Discussion in 'C Programming' started by David Mathog, May 4, 2007.

  1. David Mathog

    David Mathog Guest

    I'm looking at a program which stores perl scripts in an array. Each
    script is stored as a single entry in that array, and the whole set of
    them live in a single header file (escaped out the wazoo to get the
    perl code intact through the C preprocessor.) The issue is that
    many of these strings are quite long, which causes gcc to throw
    these sorts of warnings:

    scripts.h:1: warning: string length '4918' is greater than the length
    '4095' ISO C99 compilers are required to support

    Luckily gcc supports (much) longer strings so the warnings are just
    warnings. However this makes me wonder if there isn't some clever
    preprocessor trick that is standards compliant to get past this limit?
    For instance, could several shorter strings be combined somehow into a
    single longer string within the header file, or must the longer
    string be constructed at run time to safely avoid this warning?
    That is, is this string length limit for any const char * no matter
    how it is put together, or is it just a limitation that applies to
    statements like:

    astring = "......(many characters)...";

    where the limitation is on the right side of the expression?

    Thanks,

    David Mathog
     
    David Mathog, May 4, 2007
    #1
    1. Advertising

  2. David Mathog wrote:
    > I'm looking at a program which stores perl scripts in an array. Each
    > script is stored as a single entry in that array, and the whole set of
    > them live in a single header file (escaped out the wazoo to get the
    > perl code intact through the C preprocessor.) The issue is that
    > many of these strings are quite long, which causes gcc to throw
    > these sorts of warnings:
    >
    > scripts.h:1: warning: string length '4918' is greater than the length
    > '4095' ISO C99 compilers are required to support
    >
    > Luckily gcc supports (much) longer strings so the warnings are just
    > warnings.

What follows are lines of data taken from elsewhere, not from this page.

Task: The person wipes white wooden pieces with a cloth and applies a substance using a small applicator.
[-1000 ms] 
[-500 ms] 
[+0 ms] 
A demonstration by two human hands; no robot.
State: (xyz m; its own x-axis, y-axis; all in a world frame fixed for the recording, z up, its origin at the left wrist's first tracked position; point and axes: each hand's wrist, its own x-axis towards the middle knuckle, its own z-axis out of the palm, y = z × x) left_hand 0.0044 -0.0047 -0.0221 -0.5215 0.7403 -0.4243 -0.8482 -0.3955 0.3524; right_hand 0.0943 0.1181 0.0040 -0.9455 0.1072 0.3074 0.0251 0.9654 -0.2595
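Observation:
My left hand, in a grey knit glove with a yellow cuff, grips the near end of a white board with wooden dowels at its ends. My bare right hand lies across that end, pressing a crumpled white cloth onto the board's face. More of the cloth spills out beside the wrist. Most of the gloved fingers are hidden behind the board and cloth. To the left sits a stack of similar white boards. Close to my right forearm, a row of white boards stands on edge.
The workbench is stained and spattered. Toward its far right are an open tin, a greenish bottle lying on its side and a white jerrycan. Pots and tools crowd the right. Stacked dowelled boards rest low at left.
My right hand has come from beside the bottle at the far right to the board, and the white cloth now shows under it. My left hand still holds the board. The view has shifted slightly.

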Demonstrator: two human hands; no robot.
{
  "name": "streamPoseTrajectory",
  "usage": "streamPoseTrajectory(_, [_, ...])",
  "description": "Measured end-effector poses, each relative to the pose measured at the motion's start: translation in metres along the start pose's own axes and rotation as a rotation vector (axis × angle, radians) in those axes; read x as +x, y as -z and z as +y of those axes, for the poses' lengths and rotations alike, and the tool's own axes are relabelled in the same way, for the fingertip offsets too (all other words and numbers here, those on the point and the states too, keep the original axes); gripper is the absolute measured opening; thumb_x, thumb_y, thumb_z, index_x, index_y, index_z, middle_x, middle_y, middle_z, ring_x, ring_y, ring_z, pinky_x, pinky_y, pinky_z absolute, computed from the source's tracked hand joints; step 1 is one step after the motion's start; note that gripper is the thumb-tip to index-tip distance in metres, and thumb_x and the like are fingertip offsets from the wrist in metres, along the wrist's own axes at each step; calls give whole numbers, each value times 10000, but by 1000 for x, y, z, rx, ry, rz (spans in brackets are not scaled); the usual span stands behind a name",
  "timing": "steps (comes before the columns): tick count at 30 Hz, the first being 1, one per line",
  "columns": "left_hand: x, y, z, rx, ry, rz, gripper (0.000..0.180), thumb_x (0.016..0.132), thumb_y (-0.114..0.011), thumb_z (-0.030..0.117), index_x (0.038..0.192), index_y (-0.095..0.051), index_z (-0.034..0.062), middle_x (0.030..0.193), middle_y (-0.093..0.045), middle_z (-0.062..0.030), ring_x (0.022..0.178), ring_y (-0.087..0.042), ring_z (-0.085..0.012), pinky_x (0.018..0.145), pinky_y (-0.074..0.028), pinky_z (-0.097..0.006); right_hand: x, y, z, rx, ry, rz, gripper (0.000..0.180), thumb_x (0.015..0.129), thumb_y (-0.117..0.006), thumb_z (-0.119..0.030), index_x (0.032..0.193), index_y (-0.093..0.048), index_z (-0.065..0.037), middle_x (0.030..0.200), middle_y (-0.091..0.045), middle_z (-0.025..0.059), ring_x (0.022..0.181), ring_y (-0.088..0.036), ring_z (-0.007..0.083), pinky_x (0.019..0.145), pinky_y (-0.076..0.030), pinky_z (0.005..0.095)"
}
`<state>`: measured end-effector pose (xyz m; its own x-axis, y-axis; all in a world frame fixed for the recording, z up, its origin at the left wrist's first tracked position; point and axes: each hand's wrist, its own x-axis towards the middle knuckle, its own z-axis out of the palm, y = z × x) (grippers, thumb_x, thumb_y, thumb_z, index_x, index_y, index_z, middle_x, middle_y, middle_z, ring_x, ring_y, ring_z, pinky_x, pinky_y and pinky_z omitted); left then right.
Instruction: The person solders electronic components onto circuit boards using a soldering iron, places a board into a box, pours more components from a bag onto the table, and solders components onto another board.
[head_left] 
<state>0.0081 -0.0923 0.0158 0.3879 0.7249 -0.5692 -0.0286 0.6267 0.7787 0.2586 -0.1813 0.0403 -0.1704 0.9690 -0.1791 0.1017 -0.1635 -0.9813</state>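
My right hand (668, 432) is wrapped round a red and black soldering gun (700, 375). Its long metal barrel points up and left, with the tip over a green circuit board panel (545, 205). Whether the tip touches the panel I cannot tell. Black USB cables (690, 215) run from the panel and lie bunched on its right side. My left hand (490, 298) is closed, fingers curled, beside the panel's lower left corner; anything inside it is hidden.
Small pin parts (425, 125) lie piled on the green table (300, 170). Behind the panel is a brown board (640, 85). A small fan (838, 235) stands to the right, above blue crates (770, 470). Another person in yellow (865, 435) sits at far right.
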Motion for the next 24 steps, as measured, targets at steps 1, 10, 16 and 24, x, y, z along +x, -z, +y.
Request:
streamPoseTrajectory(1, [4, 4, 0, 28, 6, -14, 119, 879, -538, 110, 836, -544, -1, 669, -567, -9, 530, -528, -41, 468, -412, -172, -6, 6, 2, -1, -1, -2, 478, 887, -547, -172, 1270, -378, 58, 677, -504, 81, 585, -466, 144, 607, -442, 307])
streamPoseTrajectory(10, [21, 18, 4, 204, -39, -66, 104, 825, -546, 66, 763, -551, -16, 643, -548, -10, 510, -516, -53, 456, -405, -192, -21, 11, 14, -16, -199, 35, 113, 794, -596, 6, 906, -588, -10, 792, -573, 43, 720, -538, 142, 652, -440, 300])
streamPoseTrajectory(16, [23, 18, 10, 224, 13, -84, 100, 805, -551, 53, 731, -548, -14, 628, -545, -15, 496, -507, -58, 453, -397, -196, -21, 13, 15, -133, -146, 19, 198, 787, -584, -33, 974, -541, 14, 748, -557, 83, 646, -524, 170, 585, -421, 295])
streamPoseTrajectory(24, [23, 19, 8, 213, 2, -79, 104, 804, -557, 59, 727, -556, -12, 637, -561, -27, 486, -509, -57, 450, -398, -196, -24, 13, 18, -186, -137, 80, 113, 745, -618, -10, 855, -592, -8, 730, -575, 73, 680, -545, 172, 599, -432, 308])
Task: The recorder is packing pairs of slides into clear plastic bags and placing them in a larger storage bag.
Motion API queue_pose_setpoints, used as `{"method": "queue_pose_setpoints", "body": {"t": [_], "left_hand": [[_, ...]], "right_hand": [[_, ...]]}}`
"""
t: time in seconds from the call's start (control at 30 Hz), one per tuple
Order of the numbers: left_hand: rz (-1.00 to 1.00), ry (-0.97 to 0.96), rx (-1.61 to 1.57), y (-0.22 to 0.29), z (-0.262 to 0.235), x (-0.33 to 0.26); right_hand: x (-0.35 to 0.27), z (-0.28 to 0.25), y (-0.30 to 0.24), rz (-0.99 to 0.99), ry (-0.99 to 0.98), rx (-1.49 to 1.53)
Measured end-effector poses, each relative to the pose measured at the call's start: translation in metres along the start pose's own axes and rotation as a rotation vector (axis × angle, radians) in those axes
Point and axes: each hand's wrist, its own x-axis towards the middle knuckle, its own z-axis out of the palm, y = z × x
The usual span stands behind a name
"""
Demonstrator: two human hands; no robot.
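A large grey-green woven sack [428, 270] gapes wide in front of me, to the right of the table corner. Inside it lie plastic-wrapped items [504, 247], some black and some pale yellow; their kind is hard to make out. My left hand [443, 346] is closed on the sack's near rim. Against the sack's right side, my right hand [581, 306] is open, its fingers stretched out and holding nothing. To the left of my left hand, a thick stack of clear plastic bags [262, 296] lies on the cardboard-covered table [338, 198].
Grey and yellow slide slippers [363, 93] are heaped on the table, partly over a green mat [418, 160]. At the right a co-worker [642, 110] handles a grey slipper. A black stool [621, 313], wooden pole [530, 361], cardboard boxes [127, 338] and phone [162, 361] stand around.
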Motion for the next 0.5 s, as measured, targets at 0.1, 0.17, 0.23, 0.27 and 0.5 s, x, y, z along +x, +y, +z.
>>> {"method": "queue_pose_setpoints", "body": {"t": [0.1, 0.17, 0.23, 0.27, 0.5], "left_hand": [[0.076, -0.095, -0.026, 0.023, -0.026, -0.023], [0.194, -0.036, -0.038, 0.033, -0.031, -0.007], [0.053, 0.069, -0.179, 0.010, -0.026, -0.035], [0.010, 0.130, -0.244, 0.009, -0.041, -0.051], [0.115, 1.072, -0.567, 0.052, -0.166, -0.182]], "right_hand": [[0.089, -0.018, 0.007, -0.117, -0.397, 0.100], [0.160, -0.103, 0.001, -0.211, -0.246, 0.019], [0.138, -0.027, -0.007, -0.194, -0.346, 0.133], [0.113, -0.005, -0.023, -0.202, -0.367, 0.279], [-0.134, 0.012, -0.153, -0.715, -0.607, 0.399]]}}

However this makes me wonder if there isn't some clever
    > preprocessor trick that is standards compliant to get past this limit?
    > For instance, could several shorter strings be combined somehow into a
    > single longer string within the header file, or must the longer
    > string be constructed at run time to safely avoid this warning?


    One possibility:

    char string[] = { 'o', 'n', 'e', ' ', 'b', 'y', ' ', 'o', 'n',
    'e', ..., '\0' };

    Another possibility:

    char string_array[][100] = { "first 100 characters", "second 100
    characters", "..." };
    char *string = (char *) string_array;

    Both suggestions are hard to maintain. Constructing strings at run
    time is probably a better idea.

    Or you could ignore or disable the warning.
     
    =?utf-8?B?SGFyYWxkIHZhbiBExLNr?=, May 4, 2007
    #2
    1. Advertising

  3. David Mathog <> writes:
    > I'm looking at a program which stores perl scripts in an array. Each
    > script is stored as a single entry in that array, and the whole set of
    > them live in a single header file (escaped out the wazoo to get the
    > perl code intact through the C preprocessor.) The issue is that
    > many of these strings are quite long, which causes gcc to throw
    > these sorts of warnings:
    >
    > scripts.h:1: warning: string length '4918' is greater than the length
    > '4095' ISO C99 compilers are required to support
    >
    > Luckily gcc supports (much) longer strings so the warnings are just
    > warnings. However this makes me wonder if there isn't some clever
    > preprocessor trick that is standards compliant to get past this limit?

    [...]

    The limit is on the length of a string *literal*, not of a string.
    Specifically (C99 5.2.4.1, Translation limits):

    -- 4095 characters in a character string literal or wide string
    literal (after concatenation)

    -- 65535 bytes in an object (in a hosted environment only)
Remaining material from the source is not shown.